Майя была счастлива видеть, что в безжизненные глаза Марты вернулись следы былого блеска, когда в доме началась подготовка к помолвке и свадьбе. Организация праздников, поиск равновесия между изысканным вкусом и хорошим тоном с давних пор были сильной стороной их матери, ей явно доставляло удовольствие проглядывать каталоги с образцами и вместе с Ангелиной составлять списки столовых приборов и постельного белья, продумывать меню и обсуждать, кого из родственников и друзей пригласить.
– Тебе тоже не помешало бы что-нибудь новенькое, – буднично заметила Ангелина, оценивающе оглядев сестру.

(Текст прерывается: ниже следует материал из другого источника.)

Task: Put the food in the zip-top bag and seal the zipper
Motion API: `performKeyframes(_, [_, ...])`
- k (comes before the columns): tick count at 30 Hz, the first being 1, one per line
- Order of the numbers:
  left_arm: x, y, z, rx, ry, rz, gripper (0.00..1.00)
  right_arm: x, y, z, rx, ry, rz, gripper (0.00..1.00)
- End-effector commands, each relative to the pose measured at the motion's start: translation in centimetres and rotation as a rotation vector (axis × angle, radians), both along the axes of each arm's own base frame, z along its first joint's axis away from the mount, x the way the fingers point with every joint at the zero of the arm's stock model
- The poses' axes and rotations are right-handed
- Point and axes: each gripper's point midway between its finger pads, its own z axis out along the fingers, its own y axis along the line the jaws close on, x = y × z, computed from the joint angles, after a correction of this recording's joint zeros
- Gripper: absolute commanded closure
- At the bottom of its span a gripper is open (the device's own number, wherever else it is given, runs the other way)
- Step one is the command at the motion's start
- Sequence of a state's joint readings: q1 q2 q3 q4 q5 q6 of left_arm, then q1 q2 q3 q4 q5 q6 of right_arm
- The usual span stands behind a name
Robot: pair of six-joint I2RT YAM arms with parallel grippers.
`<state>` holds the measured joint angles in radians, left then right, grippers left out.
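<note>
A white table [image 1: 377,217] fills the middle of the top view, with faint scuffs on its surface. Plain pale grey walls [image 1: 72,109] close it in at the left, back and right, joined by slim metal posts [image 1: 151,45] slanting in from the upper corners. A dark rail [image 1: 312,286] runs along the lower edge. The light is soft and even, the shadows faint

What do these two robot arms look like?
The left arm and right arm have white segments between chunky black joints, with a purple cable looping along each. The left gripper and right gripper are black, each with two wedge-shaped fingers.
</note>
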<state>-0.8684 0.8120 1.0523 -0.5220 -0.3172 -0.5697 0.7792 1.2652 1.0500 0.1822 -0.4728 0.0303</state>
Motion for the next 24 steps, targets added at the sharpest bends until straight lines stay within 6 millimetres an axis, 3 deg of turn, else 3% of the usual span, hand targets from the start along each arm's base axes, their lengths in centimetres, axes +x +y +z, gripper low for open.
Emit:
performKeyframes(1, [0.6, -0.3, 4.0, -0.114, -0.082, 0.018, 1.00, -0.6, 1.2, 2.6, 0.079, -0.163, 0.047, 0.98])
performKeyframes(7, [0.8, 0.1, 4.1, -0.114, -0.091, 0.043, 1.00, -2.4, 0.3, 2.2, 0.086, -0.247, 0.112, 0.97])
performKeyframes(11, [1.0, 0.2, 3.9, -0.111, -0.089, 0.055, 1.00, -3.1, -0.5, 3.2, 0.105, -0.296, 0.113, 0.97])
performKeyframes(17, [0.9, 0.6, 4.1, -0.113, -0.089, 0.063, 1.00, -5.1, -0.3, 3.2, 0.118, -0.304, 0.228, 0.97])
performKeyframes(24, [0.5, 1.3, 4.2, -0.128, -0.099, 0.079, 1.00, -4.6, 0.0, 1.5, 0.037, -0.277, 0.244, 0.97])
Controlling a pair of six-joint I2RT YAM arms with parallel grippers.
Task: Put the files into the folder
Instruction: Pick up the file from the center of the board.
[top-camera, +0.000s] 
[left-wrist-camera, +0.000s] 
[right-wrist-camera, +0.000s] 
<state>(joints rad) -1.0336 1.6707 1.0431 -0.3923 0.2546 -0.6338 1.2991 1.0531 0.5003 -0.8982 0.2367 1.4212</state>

– Зачем? – Майя опустила глаза на свое старое темно-синее шерстяное платье с белыми отворотами. Она с юности предпочитала спокойные, можно сказать, мрачные тона, и в предстоящие месяцы полутраура Марта позволила ей носить весь ее старый гардероб – платья синие и коричневые. Это вызвало бурный протест Ангелины, немедленно подавленный матерью, – среди многочисленных вещей в шкафу ее младшей дочери попросту не было ничего, хотя бы приблизительно отвечающего требованиям полутраура. И Ангелина безропотно покорилась судьбе, обрекшей ее на «бледно-лиловый и светло-серый».
– Оно уже совсем протерлось на швах, смотри! – Ангелина, обрисовав пальцем талию, вдруг просияла. – Раз мы уже в поиске, то можем заказать что-нибудь для тебя прямо сейчас. Еще два-три платья погоды не сделают! Я уверена, Уильям будет не против. Давай раздевайся, я быстренько сниму с тебя мерки!
Ангелина воодушевленно швырнула модный журнал в ближайшее кресло и сдернула с шеи мерную ленту.
– Ну?
– Прямо здесь? – Майя недоверчиво посмотрела на открытую дверь.
Ангелина закатила глаза, рукой на ощупь исследуя печенье на столике, которое покусывала Майя, читая.
– Не будь такой чопорной! В доме только семья и прислуга, никто на тебя не посмотрит!
С довольным видом она выудила последнее печенье с мармеладом со дна тарелки и засунула себе в рот.
– Давай же! – поторопила она Майю, жуя, и легонько топнула ногой.
Та со вздохом отложила книгу, встала и с помощью Ангелины выбралась из скромного синего привычного ей шерстяного наряда.
– Хазель сегодня утром куда-то торопилась? Почему у тебя так свободно зашнурован корсет? – ворчала Ангелина, пока старшая сестра стояла перед ней в одном белье. – Так не пойдет! Покрепче держись за каминную полку!